New East Digital Archive

Well cut: Russian fashion on film

Well cut: Russian fashion on film

A new generation is harnessing film to change the way we see Russian fashion

10 March 2014

Right now Russian fashion industry is witnessing the rise of a new generation of independent young fashion designers, photographers and filmmakers. Having grown up or started working in the Nineties, they absorbed a variety of influences in a rapidly changing society. Many of them are self-taught and used to working without institutional support; they actively explore new technologies to create sophisticated and authentic fashion narratives.

One of the freshest and most exciting of these new media is fashion video. Russia’s best practitioners in this up-and-coming art form got a chance for worldwide recognition when Dressing the Screen, an international project run by director Kathryn Ferguson of online platform SHOWstudio, came to Moscow with a workshop last December supported by the British Council.

We have picked six of the best designers and filmmakers from Dressing the Screen, whose works stood out — by turns weird, surprising and obscure, but always beautiful and inspiring.


Panika Derevya

Panika Derevya is a contemporary minimalist with a love for natural textures such as silk and wool. Her namesake independent label is a one-woman show: she designs and produces her limited-edition pieces herself. Her Intangible collection was inspired by the harmony of contrasts: a powerful spirit inside a fragile look, which “seeks to show profoundness in simplicity and reveal the intangible in the everyday routine”, as the designer puts it herself. The video by Kostya Duffus Korobkin sends us into a utopian future solely inhabited by beautiful human beings — Derevya’s friends in real life.

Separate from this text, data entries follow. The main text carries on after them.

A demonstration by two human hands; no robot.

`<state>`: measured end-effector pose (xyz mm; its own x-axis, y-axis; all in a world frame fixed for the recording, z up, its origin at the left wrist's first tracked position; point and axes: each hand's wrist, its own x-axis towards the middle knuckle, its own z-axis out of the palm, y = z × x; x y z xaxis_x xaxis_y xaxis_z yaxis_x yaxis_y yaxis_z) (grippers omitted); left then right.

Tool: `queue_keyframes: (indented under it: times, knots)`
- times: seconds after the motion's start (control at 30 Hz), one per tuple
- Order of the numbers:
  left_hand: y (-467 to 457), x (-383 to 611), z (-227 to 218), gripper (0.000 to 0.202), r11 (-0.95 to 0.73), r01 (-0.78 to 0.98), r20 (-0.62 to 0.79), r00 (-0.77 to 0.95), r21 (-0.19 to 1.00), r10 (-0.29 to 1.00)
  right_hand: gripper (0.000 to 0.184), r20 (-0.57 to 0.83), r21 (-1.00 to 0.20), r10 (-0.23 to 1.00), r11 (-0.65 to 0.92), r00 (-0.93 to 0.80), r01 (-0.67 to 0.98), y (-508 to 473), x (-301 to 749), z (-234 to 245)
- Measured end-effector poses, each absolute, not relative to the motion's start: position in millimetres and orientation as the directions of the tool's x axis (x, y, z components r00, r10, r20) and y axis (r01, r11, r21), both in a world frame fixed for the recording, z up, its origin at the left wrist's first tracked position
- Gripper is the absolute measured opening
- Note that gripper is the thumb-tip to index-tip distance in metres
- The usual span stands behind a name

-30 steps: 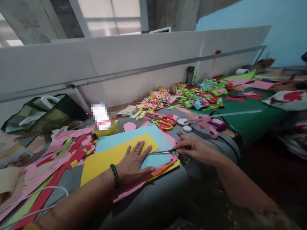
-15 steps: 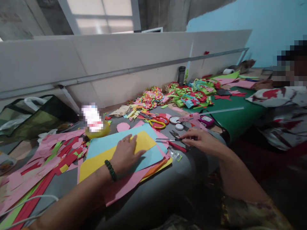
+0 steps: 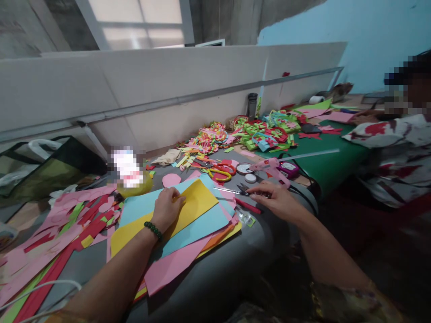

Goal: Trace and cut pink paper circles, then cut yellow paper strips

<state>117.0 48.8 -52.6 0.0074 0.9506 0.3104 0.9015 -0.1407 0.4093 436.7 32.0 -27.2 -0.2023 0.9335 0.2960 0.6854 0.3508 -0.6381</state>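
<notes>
Right grip [image 3: 278,200] clamps one slim tool [image 3: 229,191] — left grip [image 3: 166,208] apparently pinches one yellow sheet [image 3: 198,201].

Clear lane: bare gray surface [image 3: 269,237] up front, right of the paper stack [image 3: 193,233]. Clear packet [image 3: 247,219] and red handle [image 3: 248,206] cap it at the back, right forearm [image 3: 332,251] bounds it on the right.
Second gap: gray strip between stack and scraps [image 3: 67,235]; left forearm [image 3: 111,273] cuts across its near end.
Past right hand [image 3: 269,196] it's tight: glue gun [image 3: 278,172], white lid [image 3: 250,178], yellow-handled scissors [image 3: 220,174]. Metal tool [image 3: 230,191] in that hand pokes out over the stack. Flower piles [image 3: 208,138], then wall [image 3: 188,78], block the rear.
</notes>
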Motion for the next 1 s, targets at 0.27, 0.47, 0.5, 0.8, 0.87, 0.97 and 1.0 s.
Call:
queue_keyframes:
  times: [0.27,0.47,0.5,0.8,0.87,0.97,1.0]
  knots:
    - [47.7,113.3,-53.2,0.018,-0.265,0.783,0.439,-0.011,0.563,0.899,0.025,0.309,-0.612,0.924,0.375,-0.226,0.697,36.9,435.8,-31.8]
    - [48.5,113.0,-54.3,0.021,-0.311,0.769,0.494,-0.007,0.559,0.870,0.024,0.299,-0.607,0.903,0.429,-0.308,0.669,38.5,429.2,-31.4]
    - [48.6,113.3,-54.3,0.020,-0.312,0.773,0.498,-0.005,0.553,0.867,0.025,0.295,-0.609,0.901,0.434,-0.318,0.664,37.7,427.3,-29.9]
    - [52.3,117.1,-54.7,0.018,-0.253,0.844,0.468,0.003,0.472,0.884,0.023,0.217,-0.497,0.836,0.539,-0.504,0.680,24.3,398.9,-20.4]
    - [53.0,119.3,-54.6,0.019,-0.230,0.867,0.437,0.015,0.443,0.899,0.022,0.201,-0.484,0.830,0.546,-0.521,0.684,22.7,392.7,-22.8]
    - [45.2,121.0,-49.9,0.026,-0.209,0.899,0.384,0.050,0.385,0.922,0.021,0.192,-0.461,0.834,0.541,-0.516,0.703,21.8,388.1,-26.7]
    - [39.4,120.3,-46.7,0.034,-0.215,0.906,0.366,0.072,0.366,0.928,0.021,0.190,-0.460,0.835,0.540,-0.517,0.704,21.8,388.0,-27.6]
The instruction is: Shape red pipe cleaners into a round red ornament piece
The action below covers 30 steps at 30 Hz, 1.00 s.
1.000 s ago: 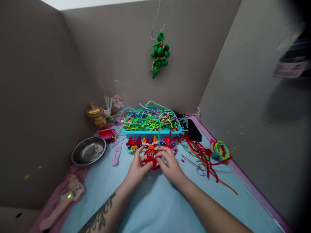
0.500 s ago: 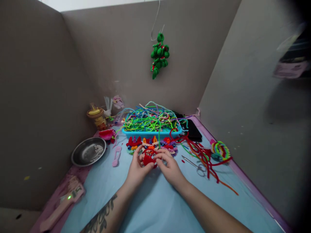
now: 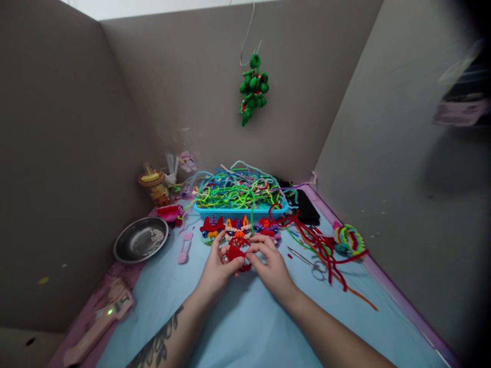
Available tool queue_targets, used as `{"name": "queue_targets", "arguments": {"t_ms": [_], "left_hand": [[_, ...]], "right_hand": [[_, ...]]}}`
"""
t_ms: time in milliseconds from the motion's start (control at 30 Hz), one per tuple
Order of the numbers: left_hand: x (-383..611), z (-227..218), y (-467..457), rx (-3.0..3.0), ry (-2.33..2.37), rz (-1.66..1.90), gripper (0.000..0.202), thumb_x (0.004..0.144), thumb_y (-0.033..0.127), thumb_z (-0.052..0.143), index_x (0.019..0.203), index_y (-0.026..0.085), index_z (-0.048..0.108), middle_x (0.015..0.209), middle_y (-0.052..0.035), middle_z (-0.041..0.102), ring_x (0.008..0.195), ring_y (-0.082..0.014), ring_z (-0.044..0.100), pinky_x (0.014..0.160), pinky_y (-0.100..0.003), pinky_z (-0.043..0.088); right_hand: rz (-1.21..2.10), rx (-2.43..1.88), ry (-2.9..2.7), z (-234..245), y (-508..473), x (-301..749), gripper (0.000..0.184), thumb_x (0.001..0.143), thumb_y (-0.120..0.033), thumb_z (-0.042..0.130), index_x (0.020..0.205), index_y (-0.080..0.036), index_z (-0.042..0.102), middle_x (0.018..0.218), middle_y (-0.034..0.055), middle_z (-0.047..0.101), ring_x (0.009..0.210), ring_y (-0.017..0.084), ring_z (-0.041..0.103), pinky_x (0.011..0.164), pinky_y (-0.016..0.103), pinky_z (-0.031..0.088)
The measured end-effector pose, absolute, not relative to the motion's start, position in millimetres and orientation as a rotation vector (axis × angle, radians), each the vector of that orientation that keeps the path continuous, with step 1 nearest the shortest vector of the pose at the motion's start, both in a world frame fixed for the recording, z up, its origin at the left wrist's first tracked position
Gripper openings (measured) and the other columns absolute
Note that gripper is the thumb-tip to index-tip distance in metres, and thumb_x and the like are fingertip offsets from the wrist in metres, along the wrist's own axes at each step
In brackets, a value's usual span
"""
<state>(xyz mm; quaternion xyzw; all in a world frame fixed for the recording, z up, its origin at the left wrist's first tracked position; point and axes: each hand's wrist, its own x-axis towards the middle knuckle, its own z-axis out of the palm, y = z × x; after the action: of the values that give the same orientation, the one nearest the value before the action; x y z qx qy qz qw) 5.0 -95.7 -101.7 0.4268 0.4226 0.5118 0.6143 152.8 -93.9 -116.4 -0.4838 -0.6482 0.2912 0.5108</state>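
Observation:
Both my hands meet at the middle of the blue table mat (image 3: 238, 317) on one small red pipe-cleaner figure (image 3: 235, 253). My left hand (image 3: 215, 268) pinches it from the left, fingers curled round it. My right hand (image 3: 270, 263) pinches its right side with thumb and fingertips. Just behind the hands stands a row of three finished pipe-cleaner figures (image 3: 240, 227) in red, orange and purple. Behind those sits a blue tray (image 3: 240, 208) heaped with coloured pipe cleaners.
Scissors (image 3: 309, 259) and loose red and orange pipe cleaners (image 3: 326, 245) lie to the right, with a coloured coil (image 3: 348, 237). A metal bowl (image 3: 140, 240) and a pink glue gun (image 3: 97, 322) are at left. A green figure (image 3: 253, 89) hangs on the back wall.
The red figure has been turned a little between my fingers; both hands stay in the same spot. The view has shifted slightly.

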Motion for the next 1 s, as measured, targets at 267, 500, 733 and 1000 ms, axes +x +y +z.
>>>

Forget Me Not / Chaos Reigns

Artur Lomakin of Forget Me Not and enigmatic brand Chaos Reigns are both intriguing players in Moscow’s underground fashion scene. Lomakin started from heavy-knitted wool sweaters and lambskin collars, Chaos Reigns — inspired by the dead fox in Lars Von Trier’s Antichrist — from dresses made of tights. They share a passion for weird beauty and obscure, strangely universal narratives inspired by harsh northern nature and the mean streets of the Moscow suburbs. Together with Leila Masharipova they created a dark and enigmatic urban story, featuring a mysterious pink skirt.


Sasha Wider

Moscow-based Sasha Wider became famous in a flash. Transparent white bombers and flower dresses from her graduate collection were an instant favourite among Moscow’s most influential fashion editors. Her new collection is totally the opposite — head-to-toe black — but still has Wider’s trademark charm: it’s minimal, sleek and elegant; both sexy and intelligent. Together with Danya Dubovskaya, Wider has made a black-and-white film featuring a mysterious man in a trench coat, monumental curves of constructivist buildings, the eternal beauty of a black dress.


Asiya Bareeva

Young stylist and fashion designer Asiya Bareeva is a black sheep among new Moscow wave of fashion minimalists. She prefers an abundance of prints, complex layering and collage-like use of different fabrics. She loves detail, and either makes her own accessories, floral headbands from Japanese clay, or decorates the outfit with jewellery by her friends Mineral Weather (featured in the film). The hypnotic video by Gleb Sereda references religious rituals and samurai ceremonies and was filmed in a sealed warehouse — the production team had to sneak in through the air vents.


Turbo Yulia

St Petersburg-born Yulia Vorobieva, the woman behind Turbo Yulia, is inspired by digital reality and does everything she can to turn life into a computer game or an endless party. She uses latex, vinyl and anything neon and shiny; her signature item is a geometric helmet suitable either for travelling to the future or maybe going to a crazy acid party. Vorobieva close to Moscow’s performance artist community and often provides them with eccentric costumes. For Dressing the Screen she teamed up with Alexey Platonov to create a blend of video game and technicolour TV ad, a story of boys and girls trapped in digital world.


Tigran Avetisyan

Tigran Avetisyan graduated from London’s Central Saint Martins in 2012, with his final collection attracting attention of international press and buyers. He promptly moved back to Moscow and launched his eponymous label. Avetisyan works with strong textures and voluminous shapes to reinvent the conservative menswear silhouette; he is known for his love of slogans, bold statements and a punk attitude. For his new collection What will remain? he himself edited a film to make contemporary fashion icons say what he wanted to hear.